The next step is to determine which low-cost index funds you will use to fit into your stock and bond allocations. I’ll do a deep dive on this in a future post. For now, start with the aforementioned books. Once you establish your target asset class allocation, it will drift as some grow and some shrink in value. Choose a fixed schedule to re-balance your portfolio to get back to the target allocation (I recommend 1-4 times per year). This helps you buy low and sell high which allows you to capture gains and buy at a discount. Make this process automatic. Timing the market is impossible.

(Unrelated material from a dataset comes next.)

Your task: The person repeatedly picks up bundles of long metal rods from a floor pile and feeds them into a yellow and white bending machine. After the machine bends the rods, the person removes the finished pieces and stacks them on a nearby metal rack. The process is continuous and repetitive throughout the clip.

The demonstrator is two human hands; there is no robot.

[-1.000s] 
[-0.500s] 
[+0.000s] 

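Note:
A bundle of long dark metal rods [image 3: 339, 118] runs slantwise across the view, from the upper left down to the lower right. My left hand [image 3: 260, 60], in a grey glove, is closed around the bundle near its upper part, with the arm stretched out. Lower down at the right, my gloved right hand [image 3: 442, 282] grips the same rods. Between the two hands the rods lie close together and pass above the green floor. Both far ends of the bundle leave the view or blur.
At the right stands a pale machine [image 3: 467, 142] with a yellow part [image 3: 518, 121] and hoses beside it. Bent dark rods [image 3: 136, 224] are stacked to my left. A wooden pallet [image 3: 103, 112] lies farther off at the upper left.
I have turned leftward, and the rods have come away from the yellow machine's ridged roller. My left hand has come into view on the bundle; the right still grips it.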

If managing the above sounds like a lot of work, you would be correct. That’s why I use a robo-advisor to do this for me automatically.  More on that will follow in a separate post.

Retirement Savings

The government imposes limits on the amount you can contribute to tax advantaged retirement accounts. Once the opportunity to contribute has passed, you can’t go back in time and contribute. My strategy is to max out everything possible for both myself and my wife. Here are the most common tax advantaged accounts:

  • 401K pre-tax – at a minimum invest enough to take advantage of your company match since that is free money. $18,500 limit for 2018.
  • 401K after-tax – my employer’s plan allows me to immediately rollover to a Roth IRA (backdoor Roth conversion).
  • Traditional IRA – tax-deductible contributions help reduce your tax bill now. You pay taxes on the appreciated amount when you retire. $5,500 limit in 2018 across both IRAs.
  • Roth IRA – non-deductible contributions now but the appreciated amount is tax-free when you retire. $5,500 limit in 2018 across both IRAs.

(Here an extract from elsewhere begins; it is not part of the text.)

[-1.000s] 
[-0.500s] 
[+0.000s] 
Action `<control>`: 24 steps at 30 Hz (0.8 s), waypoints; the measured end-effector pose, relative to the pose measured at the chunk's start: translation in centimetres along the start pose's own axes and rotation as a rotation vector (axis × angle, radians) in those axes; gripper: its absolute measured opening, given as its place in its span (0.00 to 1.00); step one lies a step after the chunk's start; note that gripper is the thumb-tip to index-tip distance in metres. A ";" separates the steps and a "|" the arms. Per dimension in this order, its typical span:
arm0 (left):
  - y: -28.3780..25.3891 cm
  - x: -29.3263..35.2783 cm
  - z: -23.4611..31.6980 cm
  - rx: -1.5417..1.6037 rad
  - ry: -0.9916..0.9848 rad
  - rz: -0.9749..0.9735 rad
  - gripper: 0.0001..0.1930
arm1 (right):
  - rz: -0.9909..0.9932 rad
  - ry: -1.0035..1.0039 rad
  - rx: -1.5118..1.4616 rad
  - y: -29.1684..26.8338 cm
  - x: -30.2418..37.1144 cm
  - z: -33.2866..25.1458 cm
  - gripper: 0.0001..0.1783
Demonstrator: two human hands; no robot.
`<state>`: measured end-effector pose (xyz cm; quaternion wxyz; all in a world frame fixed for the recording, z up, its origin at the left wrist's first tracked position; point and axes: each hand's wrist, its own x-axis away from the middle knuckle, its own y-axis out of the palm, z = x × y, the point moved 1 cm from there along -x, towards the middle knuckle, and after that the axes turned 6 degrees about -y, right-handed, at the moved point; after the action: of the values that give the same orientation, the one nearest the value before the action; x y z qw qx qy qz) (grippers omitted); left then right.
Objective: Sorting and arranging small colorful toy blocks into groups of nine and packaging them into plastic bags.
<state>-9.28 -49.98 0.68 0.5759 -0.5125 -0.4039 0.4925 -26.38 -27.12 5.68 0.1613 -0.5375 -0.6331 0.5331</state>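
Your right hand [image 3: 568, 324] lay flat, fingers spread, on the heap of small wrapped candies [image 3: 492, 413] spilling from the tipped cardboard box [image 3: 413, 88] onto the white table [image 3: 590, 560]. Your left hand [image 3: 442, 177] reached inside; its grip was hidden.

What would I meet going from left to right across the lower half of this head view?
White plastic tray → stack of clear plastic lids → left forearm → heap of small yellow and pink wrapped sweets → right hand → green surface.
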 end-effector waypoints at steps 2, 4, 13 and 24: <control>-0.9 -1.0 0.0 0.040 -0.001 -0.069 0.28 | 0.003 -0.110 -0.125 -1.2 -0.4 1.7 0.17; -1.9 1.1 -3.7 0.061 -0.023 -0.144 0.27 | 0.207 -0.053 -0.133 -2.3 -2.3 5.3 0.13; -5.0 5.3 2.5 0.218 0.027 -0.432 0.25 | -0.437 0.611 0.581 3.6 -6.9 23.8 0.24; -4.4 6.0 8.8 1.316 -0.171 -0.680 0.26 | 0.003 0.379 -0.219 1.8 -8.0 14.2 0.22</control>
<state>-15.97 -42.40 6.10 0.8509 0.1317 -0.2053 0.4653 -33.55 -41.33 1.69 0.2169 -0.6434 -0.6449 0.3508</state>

For each of the above accounts, apply the portfolio asset class allocation you have chosen above. Note that it is possible to further optimize by taking advantage of tax efficient fund placement. However, in practice it is very difficult to manage this.

College Savings

I have several kids and want them to have the best opportunity for education and employment when they are older. I used a college savings calculator to determine how much I needed to save for each of my children and then I opened several 529 College Savings accounts along with recurring deposits. I chose to use my529 accounts since they use low-cost Vanguard ETF index funds and are one of the highest rated plans available.


I think of my financial plan like a road map. There’s going to be detours and unexpected accidents. I try to keep it simplified down to a list of prioritized goals and actions I need to take to get me closer to my financial goals. How about you? What else do you have included in your financial plan?